8 mars : entre insécurité, exploitation et lutte pour la dignité.
Le 8 mars, Journée internationale des droits des femmes, est traditionnellement une event de célébrer les avancées en matière d’égalité et d’autonomisation. Pourtant, en Haïti, cette journée met en lumière une réalité bien plus sombre : celle des milliers de femmes contraintes de fuir leurs foyers à trigger des violences des gangs, réduites à une existence marquée par la peur, la précarité et, pour certaines, l’exploitation sexuelle.
La rédaction de Juno7 s’est rendue dans plusieurs centres d’hébergement, notamment ceux de l’Workplace de la Safety du Citoyen (OPC) à Bourdon, de l’école nationale Argentine Bellegarde et celle de Darius Denis, où elle a recueilli les témoignages poignants de quelques femmes qui ont tout perdu.
À l’école nationale Argentine Bellegarde, un centre d’accueil pour des dizaines de familles déplacées, Marie, 36 ans, raconte son calvaire. Originaire de Carrefour-Feuilles, elle a fui sa maison en août 2023 lorsque des groupes armés ont lancé une offensive brutale dans son quartier. « J’ai tout laissé derrière moi, je n’ai même pas eu le temps de récupérer les vêtements de mes enfants.

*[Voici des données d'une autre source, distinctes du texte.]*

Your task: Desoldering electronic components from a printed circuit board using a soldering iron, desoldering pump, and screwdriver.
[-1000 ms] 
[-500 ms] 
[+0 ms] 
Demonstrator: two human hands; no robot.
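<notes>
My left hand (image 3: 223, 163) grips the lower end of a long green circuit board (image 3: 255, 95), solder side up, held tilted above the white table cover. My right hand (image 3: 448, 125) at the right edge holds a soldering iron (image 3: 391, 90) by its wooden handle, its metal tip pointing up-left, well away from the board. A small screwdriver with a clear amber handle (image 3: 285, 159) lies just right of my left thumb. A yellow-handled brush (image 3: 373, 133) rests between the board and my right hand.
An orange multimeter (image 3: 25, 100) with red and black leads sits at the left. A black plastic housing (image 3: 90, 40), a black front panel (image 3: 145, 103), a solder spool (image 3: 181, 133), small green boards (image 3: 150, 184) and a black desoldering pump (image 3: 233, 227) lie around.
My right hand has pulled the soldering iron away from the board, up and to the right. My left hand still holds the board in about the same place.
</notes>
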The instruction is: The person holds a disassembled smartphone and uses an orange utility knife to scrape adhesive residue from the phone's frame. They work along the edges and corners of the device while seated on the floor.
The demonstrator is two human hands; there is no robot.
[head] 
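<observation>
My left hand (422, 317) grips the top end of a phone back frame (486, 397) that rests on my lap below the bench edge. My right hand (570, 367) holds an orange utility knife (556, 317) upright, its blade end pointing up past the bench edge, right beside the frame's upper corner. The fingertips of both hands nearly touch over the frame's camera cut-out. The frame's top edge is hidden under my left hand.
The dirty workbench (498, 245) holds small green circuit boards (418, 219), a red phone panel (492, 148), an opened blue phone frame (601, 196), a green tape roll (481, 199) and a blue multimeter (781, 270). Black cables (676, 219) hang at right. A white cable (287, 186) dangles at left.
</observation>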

Mon mari a été tué devant moi, et depuis, je vis ici, sans espoir de retour. »
Comme elle, des centaines de femmes déplacées vivent dans des situations extrêmement précaires. Sans accès à des soins de santé adéquats, exposées aux intempéries et souvent privées d’opportunités économiques, elles peinent à reconstruire une existence digne. Beaucoup d’entre elles souffrent de traumatismes profonds, ayant perdu des proches ou subi des violences inimaginables.
Au native de Darius Denis situé à Lalue, une autre femme, Roseline, exprime son désarroi. « Nous ne savons pas de quoi demain sera fait. Nous survivons grâce à la solidarité, mais combien de temps cela va-t-il durer ? Nos enfants n’ont plus accès à l’éducation, et nous-mêmes, nous vivons dans l’incertitude totale. »
Un fléau invisible : l’exploitation sexuelle des jeunes filles
Photograph: Fildor PQ Egeder | Juno7
Au-delà du drame des déplacées, un autre phénomène effroyable frappe les femmes haïtiennes : l’exploitation sexuelle des jeunes filles par les gangs. Un rapport du Bureau Intégré des Nations Unies en Haïti (BINUH), publié en février dernier, met en évidence l’ampleur de ce fléau. Des gangs armés recrutent de drive des adolescentes et les soumettent à des violences sexuelles systématiques.
Ces jeunes filles sont enlevées dans les rues ou arrachées à leurs foyers pour être réduites à l’état d’objets sexuels. Certaines sont contraintes d’entretenir des « relations » avec des membres de gangs, subissant des viols répétés et une exploitation à des fins de commerce du sexe. Amnesty Worldwide a documenté les cas de 18 jeunes filles victimes de ces atrocités, dont certaines ont été agressées à plusieurs reprises et soumises à des viols en réunion.
« C’est un véritable crime contre l’humanité qui est en prepare de se produire en Haïti, et le monde regarde ailleurs », dénonce une jeune femme du camp de l’OPC, sous couvert d’anonymat. « Ces filles sont brisées à jamais, et le silence de la communauté internationale est assourdissant. »
Le droit worldwide impose aux États de protéger les enfants contre l’exploitation et les violences sexuelles, y compris la prostitution forcée. Pourtant, en Haïti, les autorités peinent à enrayer la montée en puissance des gangs et à mettre en place des mesures efficaces pour protéger les populations vulnérables.
L’absence d’une réponse ferme et structurée face à cette crise alimente un sentiment de désespoir parmi les victimes. Les centres d’hébergement sont débordés, les ressources insuffisantes, et la réinsertion des femmes déplacées semble de plus en plus compromise.
Le 8 mars devrait être une journée de célébration pour les femmes haïtiennes, mais pour celles qui vivent dans la terreur et l’incertitude, c’est surtout un rappel merciless de l’injustice qu’elles subissent au quotidien.
Les noms ont été modifiés pour protéger l’identité des témoins.